Recent Accounting Pronouncements
Accounting Standard Update (“ASU”) 2023-09, Improvements to Income Tax Disclosures (“ASU 2023-09”). In December 2023, the Financial Accounting Standards Board (“FASB”) issued ASU 2023-09, which requires more detailed income tax disclosures. The guidance requires entities to disclose disaggregated information about their effective tax rate reconciliation as well as expanded information on income taxes paid by jurisdiction. The disclosure requirements will be applied on a prospective basis, with the option to apply them retrospectively. The standard is effective for annual periods beginning after December 15, 2024, with early adoption permitted. We will review the extent that new disclosures are necessary, prior to implementation in our 2025 Annual Report on Form 10-K. Other than additional disclosure, we do not expect a change to our consolidated statements of operations, balance sheet, or cash flows.
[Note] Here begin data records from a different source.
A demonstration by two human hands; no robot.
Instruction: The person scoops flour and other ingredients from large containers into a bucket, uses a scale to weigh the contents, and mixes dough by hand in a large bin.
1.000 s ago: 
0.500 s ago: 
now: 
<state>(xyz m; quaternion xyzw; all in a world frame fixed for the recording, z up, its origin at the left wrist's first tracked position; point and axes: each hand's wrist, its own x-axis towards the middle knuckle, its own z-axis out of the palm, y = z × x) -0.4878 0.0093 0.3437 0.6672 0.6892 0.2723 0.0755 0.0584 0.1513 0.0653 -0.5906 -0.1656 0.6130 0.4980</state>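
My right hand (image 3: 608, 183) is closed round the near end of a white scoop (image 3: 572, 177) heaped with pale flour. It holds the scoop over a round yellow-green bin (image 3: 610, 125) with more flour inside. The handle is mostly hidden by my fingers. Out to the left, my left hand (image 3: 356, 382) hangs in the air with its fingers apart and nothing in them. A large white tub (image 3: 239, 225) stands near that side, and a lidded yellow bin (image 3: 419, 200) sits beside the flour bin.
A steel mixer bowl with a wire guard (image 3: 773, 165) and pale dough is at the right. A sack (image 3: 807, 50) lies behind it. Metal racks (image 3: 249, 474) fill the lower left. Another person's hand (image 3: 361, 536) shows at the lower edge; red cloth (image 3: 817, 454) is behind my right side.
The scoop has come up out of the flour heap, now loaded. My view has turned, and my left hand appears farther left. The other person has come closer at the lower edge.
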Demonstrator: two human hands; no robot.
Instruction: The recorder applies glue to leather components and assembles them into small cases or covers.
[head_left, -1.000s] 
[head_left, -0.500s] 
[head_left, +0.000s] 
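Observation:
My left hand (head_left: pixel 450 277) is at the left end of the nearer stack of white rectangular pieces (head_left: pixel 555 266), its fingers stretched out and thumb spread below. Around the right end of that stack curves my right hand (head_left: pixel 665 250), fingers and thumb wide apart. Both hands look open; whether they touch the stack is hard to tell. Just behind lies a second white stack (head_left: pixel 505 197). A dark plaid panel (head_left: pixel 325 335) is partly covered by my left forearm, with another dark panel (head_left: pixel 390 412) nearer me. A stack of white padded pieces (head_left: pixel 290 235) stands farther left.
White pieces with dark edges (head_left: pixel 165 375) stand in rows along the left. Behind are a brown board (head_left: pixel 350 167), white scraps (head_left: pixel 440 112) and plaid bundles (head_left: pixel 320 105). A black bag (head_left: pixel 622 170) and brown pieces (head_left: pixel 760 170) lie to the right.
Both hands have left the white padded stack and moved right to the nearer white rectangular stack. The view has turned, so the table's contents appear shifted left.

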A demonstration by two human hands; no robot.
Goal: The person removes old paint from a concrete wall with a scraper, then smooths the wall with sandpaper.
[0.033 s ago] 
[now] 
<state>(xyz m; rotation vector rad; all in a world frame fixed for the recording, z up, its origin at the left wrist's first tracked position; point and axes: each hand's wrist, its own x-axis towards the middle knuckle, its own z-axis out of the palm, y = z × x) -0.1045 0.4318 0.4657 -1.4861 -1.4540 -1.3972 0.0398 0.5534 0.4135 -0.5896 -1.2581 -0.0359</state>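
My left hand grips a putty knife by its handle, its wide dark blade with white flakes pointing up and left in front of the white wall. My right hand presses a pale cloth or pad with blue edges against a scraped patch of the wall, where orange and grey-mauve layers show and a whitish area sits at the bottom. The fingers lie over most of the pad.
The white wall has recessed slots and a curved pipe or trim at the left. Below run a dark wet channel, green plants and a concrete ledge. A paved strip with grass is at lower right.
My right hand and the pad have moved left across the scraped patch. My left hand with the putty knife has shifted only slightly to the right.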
ASU 2024-03, Income Statement-Reporting Comprehensive Income-Expense Disaggregation Disclosures. In November 2024, the FASB issued ASU 2024-03, which requires public business entities to disclose, on an annual and interim basis, disaggregated information about certain income statement expense line items in the notes to the financial statements. Public business entities are required to apply the guidance prospectively and may elect to apply it retrospectively. This ASU is effective for fiscal years beginning after December 15, 2026 and interim periods within fiscal years beginning after December 15, 2027. We are currently evaluating the effect of adopting this new accounting guidance.
ASU 2024-04, Debt with Conversion and Other Options (Subtopic 470-20): Induced Conversions of Convertible Debt Instruments. In November 2024, the FASB issued ASU 2024-04, which clarifies the requirements for determining whether certain settlements of convertible debt instruments should be accounted for as induced conversions rather than as debt extinguishments. This update is effective for annual periods beginning after December 15, 2025, including interim periods within those fiscal years, though early adoption is permitted. We do not expect this update to have a material effect on our consolidated financial statements.